This approach gave several results. For instance, Plambeck (2005) and Plambeck and Siegel (2008) considered and solved the sets of all positions of given games, octal games in particular. Other sets have been considered, including the sets of alternating games \(\mathcal {A}\) (Milley et al. 2012), impartial games \(\mathcal {I}\) (Berlekamp and Conway 2001; Conway 2001), dicot games \(\mathcal {D}\) (Allen 2009; Dorbec et al. 2014; McKay et al. 2014), dead-ending games \(\mathcal {E}\) (Milley 2015; Milley and Renault 2013), and all games \(\mathcal {G}\) Mesdal and Ottaway (2007).

We believe that some properties, namely being closed under disjunctive sum, conjugation and followers, make a set of games more relevant to be studied. We hence define a universe to be a set of games closed under disjunctive sum, conjugation and followers.

Another interesting property for a game is to be dead-ending. We say a Left (resp. Right) end is a dead end if all its followers are Left (resp. Right) ends. A game is said to be dead-ending if all its end followers are dead ends.

In Sect. 2, we look at universes with no \(\mathcal {P}\)-positions, establish the invertibility of all elements when they are all dead-ending, and give an example of a universe with almost no invertible element when this last condition is dropped.
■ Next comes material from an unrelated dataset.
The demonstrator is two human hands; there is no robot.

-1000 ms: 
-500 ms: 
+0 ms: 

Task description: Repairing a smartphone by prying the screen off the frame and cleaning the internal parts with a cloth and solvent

In Sect. 3, we focus on a particular quotient, \({\mathcal {Q}_{\mathbb {Z}}}\), and prove that if several universes share this quotient, then their sum shares this quotient as well.

2 Invertibility modulo universes without \(\mathcal {P}\)-positions

This section is dedicated to universes with no \(\mathcal {P}\)-position. We first consider dead-ending games.

We recall the following lemma from Milley and Renault (2013), which we use to prove invertibility of games.

Lemma 2

(Milley and Renault 2013) Let \(\mathcal {U}\) be a set of games closed under conjugation and followers, and S a set of games closed under followers. If \(G + \overline{G} + X \in \mathcal {L}^- \cup \mathcal {N}^-\) for every game \(G \in S\) and every Left end \(X \in \mathcal {U}\), then \(G + \overline{G} \equiv ^-_\mathcal {U}0\) for every \(G \in S\).

We can now prove that all games are invertible in dead-ending universes containing no misère \(\mathcal {P}\)-position.

Theorem 3

Let \(\mathcal {U}\) be a set of games closed under conjugation, sum, and followers, such that every game in \(\mathcal {U}\) is dead-ending and no game in \(\mathcal {U}\) has misère outcome \(\mathcal {P}\). For any game G in \(\mathcal {U}\), we have \(G + \overline{G} \equiv ^-_\mathcal {U}0\).

Proof

By Lemma 2, we just need to prove that Left wins \(G + \overline{G} + X\) playing first for every Left end \(X \in \mathcal {U}\) and every \(G \in \mathcal {U}\). We actually prove that if \(X = 0\), then \(o^-(G + \overline{G} + X) = \mathcal {N}\), and otherwise \(o^-(G + \overline{G} + X) = \mathcal {L}\) by induction on G and X. If \(X=0\), then as \(G + \overline{G} + X = \overline{G + \overline{G} + X}\), the outcome of the game is \(\mathcal {N}\) or \(\mathcal {P}\), but as no game in \(\mathcal {U}\) has outcome \(\mathcal {P}\), its outcome is \(\mathcal {N}\).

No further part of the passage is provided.